# 2017 Raleigh Tokul IE



## RR_Texan (Dec 13, 2016)

I first road an emtb a few months ago. My brother bought it for his wife and we road it a bit on the trails and really liked it.

About a month ago I got a 2017 Raleigh Tokul IE off EBay for a very good price, it had ~250 miles on it and some cosmetic issues. I assume they were rentals. As the first scratch is always the most painful, I now don't have to go through that pain 

I live in the middle of no-where Virginia, have hundreds of miles of single track trails very near my house. I like technical, single track, isolated trails. I'm getting back into MTB after a 25 year break, which is why I moved here. I also have a 2017 Tokul 3.

Pros:
- I can ride steeper long trails than I can do on my Tokul 3
- My cardio is getting better as I am willing to ride more often, I find that I use less assistance as I ride more. I use the lowest assist level that keeps me in my cardio range, i.e. - so I can talk
- I do a lot of trail maintenance in my area, as the forest service doesn't have time to do it. Turns out you just need to fill out a few forms and you can do trail maintenance. The additional weigh of adding maintenance equipment to my pack doesn't really matter
- many of the trails I ride have deep leaves, mud. You tend to spin in these areas and the emtb helps you maintain movement instead of just getting stuck.
- it is fun to not dread "the hill". I can make it as ease/painful as I like.

Cons:
- it is difficult to gauge how tired you are. I tend to ride more, and get more tired on the emtb. To the point I can hardly stand when I get off the bike.
- the motor can be heard, it isn't very loud, but I like the solitude of the trails
- the bike is much heavier and less nimble. This can be a bit more difficult on technical areas.
- The front sprocket of the Bosch drives is very small. It is geared so not directly connected to the front sprocket. I find that the chain can get caught between the tire and the chainstay as it bounces around. It is very close to the front of the rear tire. There is no back spinning of the freewheel, so you have to stop and roll the bike backwards to clear the chain. You really have to be in the third gear to have the chain be far enough away from the tire to go downhill without binding the chain.
- the chain jumps off the front sprocket.
- Bosch eMTB mode is unnatural feeling to ride. I don't use it. The Shimano solution is much better.
- No water bottle braze-ons.

For the chain issues do not exist for my Tokul 3, I've never dropped an chain or gotten it caught in the rear tire. It also doesn't happen on the Cannondale Emtb my brother has, as it has the shimano motor and a full size from sprocket.
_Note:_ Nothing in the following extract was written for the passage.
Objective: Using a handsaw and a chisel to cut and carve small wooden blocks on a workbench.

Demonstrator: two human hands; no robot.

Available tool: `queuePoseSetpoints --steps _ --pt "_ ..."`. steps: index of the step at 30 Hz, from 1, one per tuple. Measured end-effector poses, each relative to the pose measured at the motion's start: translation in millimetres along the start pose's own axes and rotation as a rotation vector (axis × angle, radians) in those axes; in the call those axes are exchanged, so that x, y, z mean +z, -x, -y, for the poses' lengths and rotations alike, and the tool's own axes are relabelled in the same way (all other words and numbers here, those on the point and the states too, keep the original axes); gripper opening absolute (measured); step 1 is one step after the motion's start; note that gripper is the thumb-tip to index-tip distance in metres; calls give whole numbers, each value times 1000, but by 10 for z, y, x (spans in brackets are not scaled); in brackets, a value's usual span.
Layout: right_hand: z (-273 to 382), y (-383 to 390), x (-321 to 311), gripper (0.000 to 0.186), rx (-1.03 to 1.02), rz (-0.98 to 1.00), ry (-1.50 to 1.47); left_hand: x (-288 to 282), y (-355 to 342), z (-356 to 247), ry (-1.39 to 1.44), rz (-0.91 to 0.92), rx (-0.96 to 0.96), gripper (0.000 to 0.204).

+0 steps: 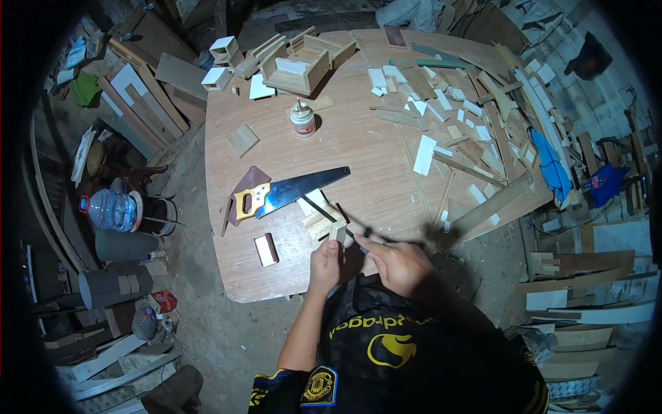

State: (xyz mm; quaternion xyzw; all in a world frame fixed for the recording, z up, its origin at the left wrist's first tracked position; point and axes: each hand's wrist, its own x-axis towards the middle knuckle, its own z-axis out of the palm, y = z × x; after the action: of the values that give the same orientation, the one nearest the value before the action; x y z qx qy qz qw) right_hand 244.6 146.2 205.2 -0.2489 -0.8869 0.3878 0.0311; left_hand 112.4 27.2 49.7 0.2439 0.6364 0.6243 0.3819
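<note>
My left hand is closed around a small light wooden block, thumb on its near face, by the table's front edge. My right hand grips the near end of a long, thin, dark file, index finger stretched along it. The file slants away to the left and lies against the block's top; its handle is mostly hidden in my fingers. Under and beyond it are pale wood pieces. A handsaw with a yellow-and-black handle lies just past them, over a dark reddish sheet.
A small white-faced block lies left of my hands. Farther back stand a glue jar and a wooden box assembly. Many wood offcuts cover the table's right side. Bottles and boards line the floor.
</note>
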Motion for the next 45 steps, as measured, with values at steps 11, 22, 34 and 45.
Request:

This combo keep the chain away from the read tire.

The Shimano software/experience is nicer than the Bosch. The Shimano makes it feel as if you aren't even getting any assist, you can't feel it "kick in". It is more natural feeling as if you have the leg of a professional biker. The Bosch can be a bit surgy. You can really feel the transition to assist. They have an eMTB mode that is supposed to dynamically provide boost. I find it annoying and don't use it.
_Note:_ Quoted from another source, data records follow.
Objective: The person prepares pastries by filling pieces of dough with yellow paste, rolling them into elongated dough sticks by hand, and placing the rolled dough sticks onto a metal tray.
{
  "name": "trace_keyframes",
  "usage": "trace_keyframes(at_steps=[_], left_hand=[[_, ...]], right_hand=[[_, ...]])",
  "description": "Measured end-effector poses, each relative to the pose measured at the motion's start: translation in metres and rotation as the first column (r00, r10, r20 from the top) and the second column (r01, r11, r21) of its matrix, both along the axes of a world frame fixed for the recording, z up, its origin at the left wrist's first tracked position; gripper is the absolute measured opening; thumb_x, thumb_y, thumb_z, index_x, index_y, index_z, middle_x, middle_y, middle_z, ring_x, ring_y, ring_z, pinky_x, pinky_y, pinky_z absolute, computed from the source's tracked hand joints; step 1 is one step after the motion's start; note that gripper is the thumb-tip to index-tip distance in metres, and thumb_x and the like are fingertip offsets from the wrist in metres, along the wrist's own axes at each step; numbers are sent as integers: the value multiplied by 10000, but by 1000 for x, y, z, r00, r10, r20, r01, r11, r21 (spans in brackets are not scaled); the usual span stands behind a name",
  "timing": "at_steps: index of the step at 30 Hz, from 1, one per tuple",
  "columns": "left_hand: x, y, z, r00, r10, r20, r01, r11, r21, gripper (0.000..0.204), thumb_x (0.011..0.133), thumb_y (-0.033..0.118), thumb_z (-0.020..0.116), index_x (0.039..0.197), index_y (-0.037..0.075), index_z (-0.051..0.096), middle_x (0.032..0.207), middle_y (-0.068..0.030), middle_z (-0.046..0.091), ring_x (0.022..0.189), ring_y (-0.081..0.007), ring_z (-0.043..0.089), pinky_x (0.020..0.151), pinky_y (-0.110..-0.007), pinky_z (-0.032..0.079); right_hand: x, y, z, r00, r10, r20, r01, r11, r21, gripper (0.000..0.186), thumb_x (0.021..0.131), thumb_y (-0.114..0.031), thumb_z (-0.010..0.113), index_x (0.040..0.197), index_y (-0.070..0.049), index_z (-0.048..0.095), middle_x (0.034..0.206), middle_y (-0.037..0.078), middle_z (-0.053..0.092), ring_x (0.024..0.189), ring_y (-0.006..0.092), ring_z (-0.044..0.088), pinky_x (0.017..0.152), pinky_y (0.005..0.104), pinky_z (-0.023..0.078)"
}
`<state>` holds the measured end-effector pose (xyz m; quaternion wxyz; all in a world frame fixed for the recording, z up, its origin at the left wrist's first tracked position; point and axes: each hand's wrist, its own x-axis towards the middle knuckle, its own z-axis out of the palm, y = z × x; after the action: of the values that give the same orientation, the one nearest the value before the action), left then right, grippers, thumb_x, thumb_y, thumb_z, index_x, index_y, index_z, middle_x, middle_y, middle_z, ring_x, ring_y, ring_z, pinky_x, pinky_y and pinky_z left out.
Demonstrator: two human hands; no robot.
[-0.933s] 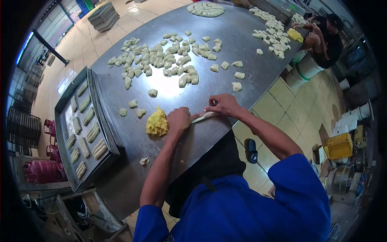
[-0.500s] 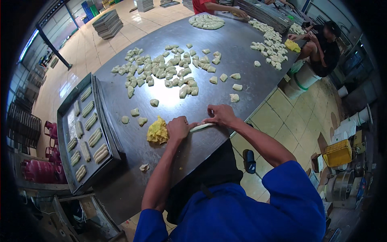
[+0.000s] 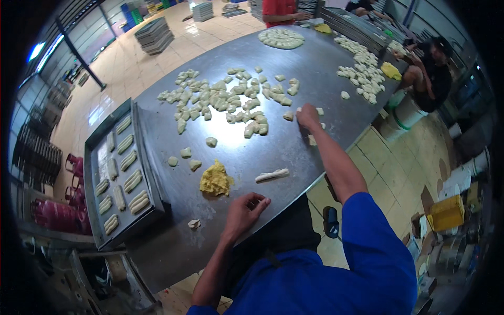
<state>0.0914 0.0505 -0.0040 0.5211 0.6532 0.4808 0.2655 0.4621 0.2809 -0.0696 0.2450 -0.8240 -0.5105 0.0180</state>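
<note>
Over the near table edge, my left hand [image 3: 245,214] is open and holds nothing, its fingers loosely curled and thumb apart. A short rolled strip of pale dough [image 3: 272,175] lies just beyond it. My right hand [image 3: 308,116] reaches out to the right, over a small dough piece [image 3: 300,109] that shows at its edge; its fingertips are hidden. Other dough pieces [image 3: 313,139] lie beside that hand and wrist. A lump of yellow filling or fat [image 3: 215,180] sits beyond my left hand, with a dough scrap [image 3: 194,224] nearer me.
The metal table [image 3: 236,197] also bears many cut dough pieces [image 3: 226,97] and a round of scored dough [image 3: 281,38]. At left stands a tray [image 3: 93,168] of shaped dough strips. Two people [image 3: 433,73] [image 3: 278,11] work at the far side. Pink gas cylinders [image 3: 58,212] stand at left.
My hands have let go of the dough strip, which now lies on the table. My right hand has moved out to the loose pieces; my left has drawn back toward me. The view has shifted.
</note>
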Motion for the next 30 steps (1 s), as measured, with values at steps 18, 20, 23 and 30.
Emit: trace_keyframes(at_steps=[18,20,23,30], left_hand=[[-47,-25,-2,891,290,349,-395,875,282,331,967,155,714,1283,61,682,1283,-116,640,1078,-186,655,855,-306,572],[-60,-32,-20,918,239,316,-330,903,275,391,933,100,734,1321,113,688,1390,-122,568,1115,-197,632,881,-305,559],[-70,-41,-33,875,319,365,-440,840,319,427,917,36,729,1336,105,682,1391,-125,570,1033,-192,653,871,-308,556],[-112,-87,-52,791,590,163,-593,672,444,362,925,53,715,1286,68,693,1245,-129,656,923,-181,684,802,-309,564]], right_hand=[[-240,-229,82,92,208,-974,-578,807,117,231,958,-195,745,1130,-48,705,890,-22,701,692,23,546,573,207,436],[-257,-238,81,-145,56,-988,-537,834,126,242,987,-196,707,1185,-69,648,898,-29,668,658,3,498,530,184,391],[-278,-242,72,-409,-153,-900,-515,853,89,311,1019,-222,652,1301,-96,616,805,-18,627,651,29,513,560,183,430],[-273,-145,14,534,516,-670,-509,829,232,536,959,-214,706,1425,-20,526,893,130,710,742,169,649,699,322,543]])
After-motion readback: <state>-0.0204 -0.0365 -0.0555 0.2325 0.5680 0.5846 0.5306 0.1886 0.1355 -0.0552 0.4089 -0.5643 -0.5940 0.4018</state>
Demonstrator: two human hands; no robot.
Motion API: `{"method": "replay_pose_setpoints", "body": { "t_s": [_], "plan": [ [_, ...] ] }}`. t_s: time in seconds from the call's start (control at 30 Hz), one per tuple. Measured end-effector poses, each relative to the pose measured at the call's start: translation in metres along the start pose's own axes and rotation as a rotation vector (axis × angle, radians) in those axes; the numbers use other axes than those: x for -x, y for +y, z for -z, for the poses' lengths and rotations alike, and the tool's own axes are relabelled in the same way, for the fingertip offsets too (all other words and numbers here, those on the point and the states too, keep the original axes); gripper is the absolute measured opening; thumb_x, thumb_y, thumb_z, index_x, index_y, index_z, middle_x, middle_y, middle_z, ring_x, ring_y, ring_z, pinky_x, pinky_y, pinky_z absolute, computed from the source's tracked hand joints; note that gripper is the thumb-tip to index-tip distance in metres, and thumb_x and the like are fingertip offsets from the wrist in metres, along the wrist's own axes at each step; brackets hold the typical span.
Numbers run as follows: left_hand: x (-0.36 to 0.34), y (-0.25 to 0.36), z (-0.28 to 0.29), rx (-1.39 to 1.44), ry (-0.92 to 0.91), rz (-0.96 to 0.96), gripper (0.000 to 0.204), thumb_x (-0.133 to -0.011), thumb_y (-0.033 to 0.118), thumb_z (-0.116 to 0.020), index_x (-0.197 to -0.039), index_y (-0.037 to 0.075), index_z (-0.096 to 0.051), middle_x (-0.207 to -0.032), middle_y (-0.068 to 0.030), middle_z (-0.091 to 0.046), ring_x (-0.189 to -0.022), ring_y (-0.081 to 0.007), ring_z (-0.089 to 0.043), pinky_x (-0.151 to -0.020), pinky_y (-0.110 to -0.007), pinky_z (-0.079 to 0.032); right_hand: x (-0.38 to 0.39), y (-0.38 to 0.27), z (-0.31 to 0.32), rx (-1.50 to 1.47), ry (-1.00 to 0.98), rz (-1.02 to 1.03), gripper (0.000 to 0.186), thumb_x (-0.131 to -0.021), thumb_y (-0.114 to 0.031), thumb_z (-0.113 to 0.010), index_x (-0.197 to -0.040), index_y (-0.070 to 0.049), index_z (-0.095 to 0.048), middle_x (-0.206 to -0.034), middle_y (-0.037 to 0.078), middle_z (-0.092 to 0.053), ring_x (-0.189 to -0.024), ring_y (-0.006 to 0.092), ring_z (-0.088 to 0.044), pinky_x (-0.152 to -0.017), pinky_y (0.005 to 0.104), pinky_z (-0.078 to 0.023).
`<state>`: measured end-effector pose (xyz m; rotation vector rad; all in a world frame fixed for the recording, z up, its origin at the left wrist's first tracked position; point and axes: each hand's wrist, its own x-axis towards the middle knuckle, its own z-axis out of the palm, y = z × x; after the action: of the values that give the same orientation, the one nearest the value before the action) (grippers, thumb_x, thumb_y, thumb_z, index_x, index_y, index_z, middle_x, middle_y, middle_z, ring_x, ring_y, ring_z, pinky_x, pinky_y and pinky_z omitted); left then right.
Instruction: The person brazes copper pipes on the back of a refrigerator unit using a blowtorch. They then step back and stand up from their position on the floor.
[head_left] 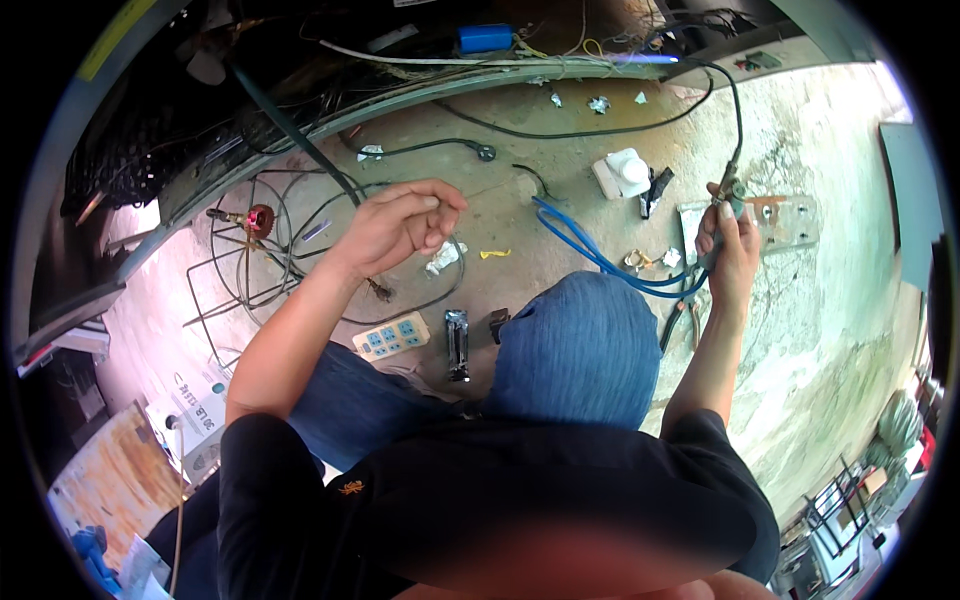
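My right hand is closed round the handle of a gas torch with a valve knob. A dark curved neck rises from it, and a violet-white streak like a flame shows at its far end. Looped blue hoses hang from the handle beside my knee. On the left, my left hand is raised with curled fingers, thumb and forefinger pinched. A faint thin rod seems to stick out rightward from them. Below that hand lie crumpled foil and a cable with a frayed end.
A metal frame edge runs across the far side, with a blue box beyond. On the concrete floor are a power strip, a white block, a black plug, pliers, a wire rack and a metal plate.
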<state>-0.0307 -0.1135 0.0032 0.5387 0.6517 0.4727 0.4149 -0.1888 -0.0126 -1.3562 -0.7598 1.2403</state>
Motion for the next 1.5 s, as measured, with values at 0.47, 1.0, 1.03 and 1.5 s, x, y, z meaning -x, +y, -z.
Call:
{"method": "replay_pose_setpoints", "body": {
  "t_s": [0.47,1.0,1.03,1.5],
  "plan": [
    [-0.081,0.028,-0.077,-0.147,0.233,-0.732,0.034,-0.112,0.020,-0.040,-0.126,-0.007,-0.056,-0.105,-0.0170,-0.068,-0.086,-0.0185,-0.065,-0.076,-0.032,-0.055,0.035,0.019,-0.003,-0.047,0.155,-0.056,0.065,-0.109,-0.053,-0.038,-0.117,0.005,-0.065,-0.064,-0.001,-0.050,-0.049,0.0067,-0.045,-0.046,0.0225,-0.036],
    [-0.103,0.028,-0.076,-0.143,0.260,-0.710,0.033,-0.111,0.020,-0.044,-0.128,-0.005,-0.055,-0.106,-0.0139,-0.066,-0.086,-0.0177,-0.059,-0.076,-0.031,-0.049,0.023,0.042,0.013,-0.053,0.232,-0.016,0.060,-0.108,-0.053,-0.042,-0.110,0.001,-0.068,-0.058,-0.002,-0.048,-0.045,0.0055,-0.042,-0.043,0.0219,-0.032],
    [-0.104,0.028,-0.076,-0.145,0.259,-0.705,0.032,-0.111,0.019,-0.044,-0.129,-0.005,-0.055,-0.107,-0.0132,-0.065,-0.086,-0.0172,-0.057,-0.077,-0.031,-0.047,0.023,0.043,0.013,-0.055,0.235,-0.010,0.060,-0.108,-0.053,-0.043,-0.110,0.001,-0.068,-0.058,-0.002,-0.048,-0.044,0.0055,-0.042,-0.043,0.0219,-0.031],
    [-0.103,0.026,-0.080,-0.171,0.274,-0.694,0.033,-0.111,0.020,-0.042,-0.128,-0.004,-0.056,-0.106,-0.0130,-0.066,-0.086,-0.0174,-0.058,-0.077,-0.031,-0.048,0.025,0.039,0.012,0.017,0.244,0.018,0.059,-0.108,-0.053,-0.045,-0.105,0.001,-0.069,-0.057,-0.002,-0.048,-0.045,0.0048,-0.041,-0.045,0.0217,-0.030]
  ]
}}
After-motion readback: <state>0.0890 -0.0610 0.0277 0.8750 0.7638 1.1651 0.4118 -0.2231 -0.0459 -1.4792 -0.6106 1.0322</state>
I've not found much posted on the Tokul IE.

david


----------



## honkinunit (Aug 6, 2004)

RR_Texan said:


> I first road an emtb a few months ago. My brother bought it for his wife and we road it a bit on the trails and really liked it.
> 
> About a month ago I got a 2017 Raleigh Tokul IE off EBay for a very good price, it had ~250 miles on it and some cosmetic issues. I assume they were rentals. As the first scratch is always the most painful, I now don't have to go through that pain
> 
> ...


The chainring is so small because the gear multiplication on the Bosch is 2.5 so the chainring spins 2.5 times for every crank revolution. I surmise that they did this so that they could using an existing motor in their inventory when they jumped into the ebike game. They have a new system that is direct drive like Yamaha and Shimano. I'm guessing their "Performance Line" will be direct drive someday as well.
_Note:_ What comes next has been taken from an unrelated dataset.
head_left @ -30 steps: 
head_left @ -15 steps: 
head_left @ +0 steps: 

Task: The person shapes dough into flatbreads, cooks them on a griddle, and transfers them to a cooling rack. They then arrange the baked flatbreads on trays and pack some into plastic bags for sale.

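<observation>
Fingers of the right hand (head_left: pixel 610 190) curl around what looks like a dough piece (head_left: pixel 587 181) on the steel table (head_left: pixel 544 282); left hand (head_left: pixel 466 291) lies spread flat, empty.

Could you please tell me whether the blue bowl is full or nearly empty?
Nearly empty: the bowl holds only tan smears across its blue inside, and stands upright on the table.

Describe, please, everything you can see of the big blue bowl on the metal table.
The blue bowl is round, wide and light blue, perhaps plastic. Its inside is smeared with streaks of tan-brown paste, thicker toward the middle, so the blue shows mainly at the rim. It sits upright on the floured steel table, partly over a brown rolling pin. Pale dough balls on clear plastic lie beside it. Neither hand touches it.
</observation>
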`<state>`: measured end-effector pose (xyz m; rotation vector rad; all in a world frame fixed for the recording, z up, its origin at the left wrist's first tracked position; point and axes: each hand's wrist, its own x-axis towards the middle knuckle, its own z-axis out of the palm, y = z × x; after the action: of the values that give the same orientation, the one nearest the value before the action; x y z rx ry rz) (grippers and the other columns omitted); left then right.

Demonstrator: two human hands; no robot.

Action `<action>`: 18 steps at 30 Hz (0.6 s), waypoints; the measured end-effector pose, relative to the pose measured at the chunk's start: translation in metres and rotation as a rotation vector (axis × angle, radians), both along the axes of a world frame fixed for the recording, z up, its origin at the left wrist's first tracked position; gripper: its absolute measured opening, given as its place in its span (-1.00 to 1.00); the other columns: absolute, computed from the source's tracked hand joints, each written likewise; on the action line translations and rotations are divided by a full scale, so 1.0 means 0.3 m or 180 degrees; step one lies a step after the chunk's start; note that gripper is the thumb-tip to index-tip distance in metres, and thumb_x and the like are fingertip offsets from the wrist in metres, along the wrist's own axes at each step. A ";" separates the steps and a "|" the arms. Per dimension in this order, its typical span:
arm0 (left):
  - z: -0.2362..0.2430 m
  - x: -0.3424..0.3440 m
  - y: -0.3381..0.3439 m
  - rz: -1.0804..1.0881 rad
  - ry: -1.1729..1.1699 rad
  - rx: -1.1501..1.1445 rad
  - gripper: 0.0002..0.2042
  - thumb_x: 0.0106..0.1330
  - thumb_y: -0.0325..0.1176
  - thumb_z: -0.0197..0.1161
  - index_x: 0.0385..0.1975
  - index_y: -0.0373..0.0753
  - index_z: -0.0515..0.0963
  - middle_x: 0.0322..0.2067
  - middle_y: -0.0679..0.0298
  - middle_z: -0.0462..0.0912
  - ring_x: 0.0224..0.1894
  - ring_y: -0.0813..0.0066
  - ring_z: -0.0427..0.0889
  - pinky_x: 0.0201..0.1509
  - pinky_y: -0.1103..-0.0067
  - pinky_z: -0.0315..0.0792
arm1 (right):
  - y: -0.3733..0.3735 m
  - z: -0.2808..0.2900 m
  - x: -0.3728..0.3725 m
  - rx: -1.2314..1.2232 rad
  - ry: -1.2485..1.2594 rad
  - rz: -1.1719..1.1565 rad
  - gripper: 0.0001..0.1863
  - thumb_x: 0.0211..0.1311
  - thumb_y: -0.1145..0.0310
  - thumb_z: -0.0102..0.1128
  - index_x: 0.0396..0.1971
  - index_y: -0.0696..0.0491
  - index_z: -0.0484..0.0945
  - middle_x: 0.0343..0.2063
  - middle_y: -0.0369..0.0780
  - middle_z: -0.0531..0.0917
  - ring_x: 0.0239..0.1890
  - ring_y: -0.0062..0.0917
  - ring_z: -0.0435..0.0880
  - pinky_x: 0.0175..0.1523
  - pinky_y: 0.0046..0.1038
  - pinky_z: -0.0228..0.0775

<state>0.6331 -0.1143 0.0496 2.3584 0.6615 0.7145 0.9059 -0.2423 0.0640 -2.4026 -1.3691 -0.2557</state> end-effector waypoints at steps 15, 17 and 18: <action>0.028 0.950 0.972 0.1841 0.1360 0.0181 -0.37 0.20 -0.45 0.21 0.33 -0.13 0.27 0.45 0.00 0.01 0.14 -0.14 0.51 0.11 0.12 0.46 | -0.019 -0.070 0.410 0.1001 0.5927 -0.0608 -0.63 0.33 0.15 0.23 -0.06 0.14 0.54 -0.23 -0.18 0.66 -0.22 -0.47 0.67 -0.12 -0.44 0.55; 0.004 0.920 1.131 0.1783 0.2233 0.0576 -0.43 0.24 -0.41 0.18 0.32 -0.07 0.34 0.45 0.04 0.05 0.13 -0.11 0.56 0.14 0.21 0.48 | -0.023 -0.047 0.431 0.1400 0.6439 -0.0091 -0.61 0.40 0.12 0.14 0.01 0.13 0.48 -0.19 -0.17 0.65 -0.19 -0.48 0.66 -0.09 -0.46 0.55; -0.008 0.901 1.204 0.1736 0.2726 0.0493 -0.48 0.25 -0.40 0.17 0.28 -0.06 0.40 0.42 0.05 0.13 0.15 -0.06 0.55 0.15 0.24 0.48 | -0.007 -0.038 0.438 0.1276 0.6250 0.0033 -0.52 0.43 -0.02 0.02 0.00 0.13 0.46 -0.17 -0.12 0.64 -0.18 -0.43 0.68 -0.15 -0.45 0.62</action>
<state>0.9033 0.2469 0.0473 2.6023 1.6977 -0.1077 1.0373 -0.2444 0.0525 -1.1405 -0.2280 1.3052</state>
The small chaining has not been an issue for me on either of my Haibikes. There is just enough clearance between the chain and the tire on both, and I have clutch type rear derailleurs. Do you have a clutch type derailleur? Is the clutch engaged? On Shimano clutch derailleurs, if the switch is in the "off" position, the cage will flop around, causing chain issues. On a SRAM derailleur you may have to see if you can adjust the clutch. Having a clutch type rear derailleur is crucial with really small chainrings, and you might need more clutch tension. Another option is to adjust the "B" screw to get more chain tension. On newer 1x11 MTBs, when the chain is on the large cog in the rear, the derailleur should be stretched *really* far. I hesitate to recommend removing a link without looking at the bike, but perhaps Raleigh left too much slack in the chain.

BTW, I love eMTB mode, but I haven't ridden the Shimano system so I can't compare.


----------



## RR_Texan (Dec 13, 2016)

I forgot about the clutch! It is a Deore 1x10 and does have a clutch. I just looked and it was off. This will make a big difference.

Another thing I don't like about the Bosch is that 2.5 gearing. When I get mud between the front chain ring and the motor it makes a horrible grinding noise. I have to stop and clean it out with my water bottle. It seems that the dirt is rubbing on the gearing for the drive and it isn't a pleasant noise. At first I thought my rear derailleur was out of alignment, but it isn't. It is the gearing making the noise.

david


----------



## limbojim (Nov 27, 2015)

FYI the Suntour shock on the 2017 Tokul iE has a sticker on it saying not to use it for "hard riding" (technical).


----------